The subject has either a radio-cephalic, brachio-cephalic or transposed brachio-basilic fistula.
Exclusion:
The subject's access vein is >15mm in depth at either cannulation zones as measured by ultrasound within 8 weeks prior to device implantation.
Both bidimensional measurements in the subject's access vein have a diameter of <4mm, taken with a tourniquet in place or through manual compression to the outflow, as measured by ultrasound within 8 weeks prior to device implantation (cannulation zone specific - one zone does not affect the other's eligibility).
The subject has a flow rate of <550mL/min in the inflow artery proximal to the arterial anastomosis as measured by ultrasound within 8 weeks prior to device implantation.
• Flow: _____ mL/min
The subject does NOT have a prescription to receive maintenance hemodialysis at least 2 times per week.
The subject's life expectancy is <1 year per the Investigator.
The subject does NOT have a signed and dated consent form.
The AVF is a non-transposed basilic or brachial vein outflow AVF.
The subject has high flow rates placing them at risk for heart failure and death at the discretion of the Investigator.
The subject has a known skin infection, hypersensitive skin, skin breakdown/erosion or skin allergies at the potential implant sites.
The subject has a known active systemic infection or positive blood cultures present.
The subject's AVF has undergone a major revision and at the discretion of the Investigator can impact fistula viability and device placement (such as DRIL or PTFE segment insertion, banding, aneurysm repair, etc.), or the subject has had an occurrence of and/or intervention for AV access stenosis or thrombosis within the past month (excluded to avoid unnecessary placement into an AVF with a high likelihood of failure).
The subject is <18 years of age.
The subject plans to become pregnant prior to their potential treatment date.
The subject has a body mass index >50kg/m2.

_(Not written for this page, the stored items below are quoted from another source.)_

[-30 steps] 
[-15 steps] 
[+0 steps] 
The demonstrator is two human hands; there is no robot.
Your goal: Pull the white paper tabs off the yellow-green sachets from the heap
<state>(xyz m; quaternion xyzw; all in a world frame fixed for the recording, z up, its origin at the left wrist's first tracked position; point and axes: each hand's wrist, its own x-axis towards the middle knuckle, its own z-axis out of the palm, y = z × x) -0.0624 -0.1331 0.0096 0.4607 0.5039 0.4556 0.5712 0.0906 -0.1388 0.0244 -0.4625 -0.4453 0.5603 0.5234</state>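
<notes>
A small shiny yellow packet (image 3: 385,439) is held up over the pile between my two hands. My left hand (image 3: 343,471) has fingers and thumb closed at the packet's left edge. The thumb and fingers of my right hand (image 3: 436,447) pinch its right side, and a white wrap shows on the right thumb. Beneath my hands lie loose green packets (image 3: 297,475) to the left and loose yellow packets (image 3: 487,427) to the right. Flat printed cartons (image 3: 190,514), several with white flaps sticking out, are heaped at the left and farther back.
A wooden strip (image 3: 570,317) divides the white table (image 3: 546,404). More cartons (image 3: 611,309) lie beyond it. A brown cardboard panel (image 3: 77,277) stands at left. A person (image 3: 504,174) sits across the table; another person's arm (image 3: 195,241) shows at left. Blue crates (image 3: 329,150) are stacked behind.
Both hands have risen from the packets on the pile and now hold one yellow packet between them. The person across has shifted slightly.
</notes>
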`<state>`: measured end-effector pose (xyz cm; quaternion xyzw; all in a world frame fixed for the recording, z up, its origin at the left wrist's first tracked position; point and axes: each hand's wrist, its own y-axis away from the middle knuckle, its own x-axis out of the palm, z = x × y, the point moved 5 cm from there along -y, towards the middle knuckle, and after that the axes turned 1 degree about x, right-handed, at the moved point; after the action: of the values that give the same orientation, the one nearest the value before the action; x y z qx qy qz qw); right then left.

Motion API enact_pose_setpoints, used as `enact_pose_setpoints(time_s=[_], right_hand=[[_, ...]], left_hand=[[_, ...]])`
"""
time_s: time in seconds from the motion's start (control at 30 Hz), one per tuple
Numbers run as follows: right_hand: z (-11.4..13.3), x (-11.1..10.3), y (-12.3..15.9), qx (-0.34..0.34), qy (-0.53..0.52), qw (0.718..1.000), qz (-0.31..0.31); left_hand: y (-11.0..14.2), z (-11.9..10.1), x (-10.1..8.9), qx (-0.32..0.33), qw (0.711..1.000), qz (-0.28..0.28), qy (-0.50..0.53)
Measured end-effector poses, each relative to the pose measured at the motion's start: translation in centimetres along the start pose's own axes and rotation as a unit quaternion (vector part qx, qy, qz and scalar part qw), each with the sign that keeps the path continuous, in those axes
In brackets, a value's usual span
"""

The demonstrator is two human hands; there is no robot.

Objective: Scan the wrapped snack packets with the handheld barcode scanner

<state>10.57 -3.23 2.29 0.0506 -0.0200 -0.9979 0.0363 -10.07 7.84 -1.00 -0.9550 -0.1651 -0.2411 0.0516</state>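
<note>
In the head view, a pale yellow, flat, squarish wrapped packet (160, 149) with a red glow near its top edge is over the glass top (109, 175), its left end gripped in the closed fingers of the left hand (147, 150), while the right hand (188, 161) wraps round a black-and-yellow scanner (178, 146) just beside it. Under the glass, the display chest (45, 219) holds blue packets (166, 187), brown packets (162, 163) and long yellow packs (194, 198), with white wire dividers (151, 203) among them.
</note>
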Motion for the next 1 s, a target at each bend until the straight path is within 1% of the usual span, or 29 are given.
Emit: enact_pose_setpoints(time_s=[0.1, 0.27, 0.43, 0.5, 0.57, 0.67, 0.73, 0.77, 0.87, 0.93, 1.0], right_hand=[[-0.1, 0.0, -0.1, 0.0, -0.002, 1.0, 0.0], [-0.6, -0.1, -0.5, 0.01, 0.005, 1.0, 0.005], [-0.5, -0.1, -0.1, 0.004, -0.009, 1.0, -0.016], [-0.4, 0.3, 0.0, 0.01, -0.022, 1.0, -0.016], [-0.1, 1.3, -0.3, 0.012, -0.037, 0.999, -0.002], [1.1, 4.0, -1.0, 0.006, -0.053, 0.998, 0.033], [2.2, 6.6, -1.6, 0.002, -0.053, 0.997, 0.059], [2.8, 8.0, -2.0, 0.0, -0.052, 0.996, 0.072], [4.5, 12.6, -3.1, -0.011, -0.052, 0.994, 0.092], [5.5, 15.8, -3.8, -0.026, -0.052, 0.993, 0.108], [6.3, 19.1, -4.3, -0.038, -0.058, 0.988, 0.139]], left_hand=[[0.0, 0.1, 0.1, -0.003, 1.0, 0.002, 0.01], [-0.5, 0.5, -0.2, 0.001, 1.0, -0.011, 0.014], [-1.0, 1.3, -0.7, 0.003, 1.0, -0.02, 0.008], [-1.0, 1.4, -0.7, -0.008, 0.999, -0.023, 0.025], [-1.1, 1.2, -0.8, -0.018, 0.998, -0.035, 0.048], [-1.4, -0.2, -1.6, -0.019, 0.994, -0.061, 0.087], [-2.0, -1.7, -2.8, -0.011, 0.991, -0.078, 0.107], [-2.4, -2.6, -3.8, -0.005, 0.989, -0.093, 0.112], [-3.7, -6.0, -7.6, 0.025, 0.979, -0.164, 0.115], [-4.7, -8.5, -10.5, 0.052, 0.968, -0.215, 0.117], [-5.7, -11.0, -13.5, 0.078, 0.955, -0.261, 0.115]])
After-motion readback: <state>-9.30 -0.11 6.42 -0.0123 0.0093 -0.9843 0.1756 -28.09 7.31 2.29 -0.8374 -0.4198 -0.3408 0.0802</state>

The subject has a known clinically significant bleeding or coagulation disorder, including but not limited to low platelet count (<50,000), hypercoagulable state (e.g., antithrombin IE deficiency, antiphospholipid or anticardiolipin antibodies, Factor V Leiden, circulating Lupus anticoagulant, current, heparin-induced thrombocytopenia, protein C or S deficiency, history of recurrent deep vein thrombosis not related to AV access).
The subject has an active malignancy.
The subject has a known or suspected allergy to titanium, aluminum, or vanadium.
The subject has had a significant cardiovascular event/intervention that makes them a poor surgical candidate such as myocardial infarction, angioplasty, or stent placement within 3 months of implantation.
The subject has had a significant peripheral vascular disease requiring a major intervention within the previous 12 months (in the target limb).
The subject has had a significant neurovascular event such as stroke or major intervention within the previous 12 months.
The subject has an uncontrolled major symptomatic medical problem per the Investigator.
The subject has a likelihood of poor protocol compliance due to mental incapacity, an inability to understand treatment instructions, or for any other reason in the opinion of the Investigator.
The subject is currently participating in another investigational drug or device investigation that could clinically interfere with the endpoints of this investigation.
The subject's conversion to home hemodialysis is anticipated at any point during their foreseeable participation in this investigation.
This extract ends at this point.